Task to complete
Keep the pictures out. Copy every line of the listing exactly.

Input data
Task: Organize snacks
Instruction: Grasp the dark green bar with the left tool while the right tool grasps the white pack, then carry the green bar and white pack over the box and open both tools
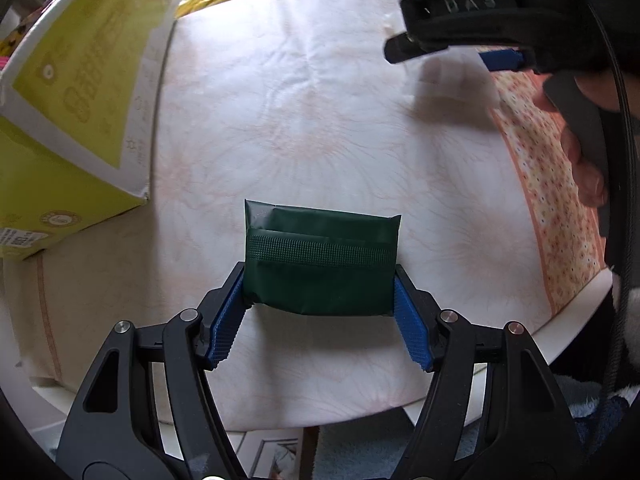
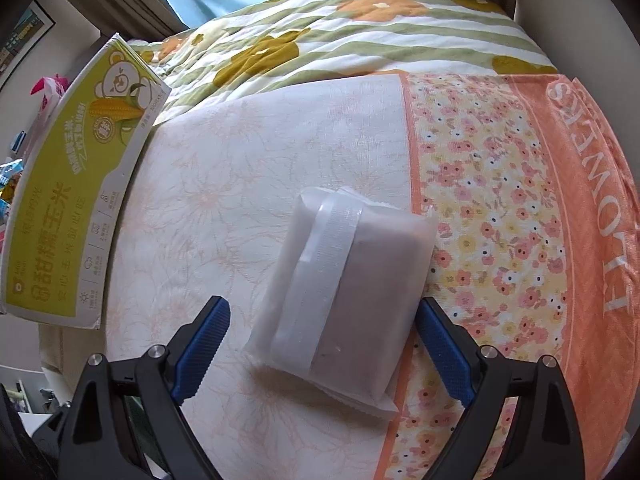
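From the left wrist camera, I see my left gripper [image 1: 320, 304] clamped on a dark green snack packet [image 1: 320, 260], both blue pads [image 1: 228, 324] pressed against its short sides, the packet's sealed seam running across it from left to right. The packet sits over a pale cloth with faint peach flower outlines [image 1: 304, 120], near the middle of the view. To the far left stands a yellow-green and white carton [image 1: 76, 92], tilted, one corner pointing down toward the cloth. At the far right, my right gripper [image 1: 452, 36] enters from the side, black, with a strip of blue pad showing behind it; from this angle I cannot tell how its jaws stand. From the right wrist camera, that same right gripper [image 2: 320, 348] has its jaws apart, straddling a translucent white snack packet [image 2: 344, 292] that lies on the cloth [image 2: 224, 208], a wide seam strip running along its length. The right pad [image 2: 440, 352] sits just beside the packet's edge; the left pad [image 2: 200, 348] stands clear of it. The white packet lies at the border where the pale cloth meets an orange floral band [image 2: 500, 240]. The carton [image 2: 80, 200] rests at the left, printed with a bear and corn. A striped quilt with orange and olive bears [image 2: 340, 28] fills the far side.
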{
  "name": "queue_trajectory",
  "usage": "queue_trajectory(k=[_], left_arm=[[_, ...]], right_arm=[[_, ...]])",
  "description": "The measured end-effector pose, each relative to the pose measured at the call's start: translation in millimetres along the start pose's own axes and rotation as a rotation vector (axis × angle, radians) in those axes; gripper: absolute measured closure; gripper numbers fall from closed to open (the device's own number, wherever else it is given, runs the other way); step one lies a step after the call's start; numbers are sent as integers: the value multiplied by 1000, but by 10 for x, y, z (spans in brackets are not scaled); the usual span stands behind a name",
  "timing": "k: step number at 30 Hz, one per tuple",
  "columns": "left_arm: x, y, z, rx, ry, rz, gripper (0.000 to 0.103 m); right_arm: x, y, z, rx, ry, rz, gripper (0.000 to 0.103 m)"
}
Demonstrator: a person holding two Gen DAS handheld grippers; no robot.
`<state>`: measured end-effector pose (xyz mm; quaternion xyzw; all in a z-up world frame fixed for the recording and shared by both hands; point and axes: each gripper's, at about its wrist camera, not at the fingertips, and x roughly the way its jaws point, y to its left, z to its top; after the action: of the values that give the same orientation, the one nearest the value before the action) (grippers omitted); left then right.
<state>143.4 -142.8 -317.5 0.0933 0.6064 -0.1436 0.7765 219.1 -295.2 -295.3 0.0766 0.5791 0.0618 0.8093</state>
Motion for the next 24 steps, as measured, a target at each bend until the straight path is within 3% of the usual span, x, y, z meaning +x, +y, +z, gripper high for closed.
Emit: queue_trajectory(k=[4, 6, 13, 18, 24], left_arm=[[-4, 95, 104, -27, -8, 7, 38], [-26, 110, 116, -33, -14, 10, 38], [-129, 150, 131, -46, -29, 16, 38], [-314, 115, 106, -61, -64, 29, 38], [-768, 127, 215, -92, -163, 53, 38]], right_arm=[[41, 72, 37, -20, -14, -64, 20], [41, 77, 46, -43, -24, -109, 36], [-55, -3, 47, -42, -27, -61, 41], [-378, 11, -48, -49, -54, -39, 42], [-944, 86, -53, -99, -105, 8, 42]])
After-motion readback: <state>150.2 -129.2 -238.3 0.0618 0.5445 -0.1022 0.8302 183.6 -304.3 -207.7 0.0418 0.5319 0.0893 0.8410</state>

Answer for the task
Task: Organize snacks
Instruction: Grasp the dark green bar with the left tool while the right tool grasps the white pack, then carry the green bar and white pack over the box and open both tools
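From the left wrist camera, I see my left gripper [image 1: 320, 304] clamped on a dark green snack packet [image 1: 320, 260], both blue pads [image 1: 228, 324] pressed against its short sides, the packet's sealed seam running across it from left to right. The packet sits over a pale cloth with faint peach flower outlines [image 1: 304, 120], near the middle of the view. To the far left stands a yellow-green and white carton [image 1: 76, 92], tilted, one corner pointing down toward the cloth. At the far right, my right gripper [image 1: 452, 36] enters from the side, black, with a strip of blue pad showing behind it; from this angle I cannot tell how its jaws stand. From the right wrist camera, that same right gripper [image 2: 320, 348] has its jaws apart, straddling a translucent white snack packet [image 2: 344, 292] that lies on the cloth [image 2: 224, 208], a wide seam strip running along its length. The right pad [image 2: 440, 352] sits just beside the packet's edge; the left pad [image 2: 200, 348] stands clear of it. The white packet lies at the border where the pale cloth meets an orange floral band [image 2: 500, 240]. The carton [image 2: 80, 200] rests at the left, printed with a bear and corn. A striped quilt with orange and olive bears [image 2: 340, 28] fills the far side.
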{
  "name": "queue_trajectory",
  "usage": "queue_trajectory(k=[_], left_arm=[[_, ...]], right_arm=[[_, ...]])",
  "description": "The measured end-effector pose, each relative to the pose measured at the call's start: translation in millimetres along the start pose's own axes and rotation as a rotation vector (axis × angle, radians) in those axes; gripper: absolute measured closure; gripper numbers fall from closed to open (the device's own number, wherever else it is given, runs the other way); step one lies a step after the call's start; numbers are sent as integers: the value multiplied by 1000, but by 10 for x, y, z (spans in brackets are not scaled); the usual span stands behind a name",
  "timing": "k: step number at 30 Hz, one per tuple",
  "columns": "left_arm: x, y, z, rx, ry, rz, gripper (0.000 to 0.103 m); right_arm: x, y, z, rx, ry, rz, gripper (0.000 to 0.103 m)"
}
Demonstrator: a person holding two Gen DAS handheld grippers; no robot.
`<state>`: measured end-effector pose (xyz mm; quaternion xyzw; all in a z-up world frame fixed for the recording and shared by both hands; point and axes: each gripper's, at about its wrist camera, not at the fingertips, and x roughly the way its jaws point, y to its left, z to its top; after the action: of the values that give the same orientation, the one nearest the value before the action) (grippers omitted); left then right.
<state>143.4 -142.8 -317.5 0.0933 0.6064 -0.1436 0.7765 219.1 -295.2 -295.3 0.0766 0.5791 0.0618 0.8093</state>
Motion for the next 24 steps, as measured, a target at each bend until the straight path is within 3% of the usual span, x, y, z meaning +x, +y, +z, gripper high for closed.
Emit: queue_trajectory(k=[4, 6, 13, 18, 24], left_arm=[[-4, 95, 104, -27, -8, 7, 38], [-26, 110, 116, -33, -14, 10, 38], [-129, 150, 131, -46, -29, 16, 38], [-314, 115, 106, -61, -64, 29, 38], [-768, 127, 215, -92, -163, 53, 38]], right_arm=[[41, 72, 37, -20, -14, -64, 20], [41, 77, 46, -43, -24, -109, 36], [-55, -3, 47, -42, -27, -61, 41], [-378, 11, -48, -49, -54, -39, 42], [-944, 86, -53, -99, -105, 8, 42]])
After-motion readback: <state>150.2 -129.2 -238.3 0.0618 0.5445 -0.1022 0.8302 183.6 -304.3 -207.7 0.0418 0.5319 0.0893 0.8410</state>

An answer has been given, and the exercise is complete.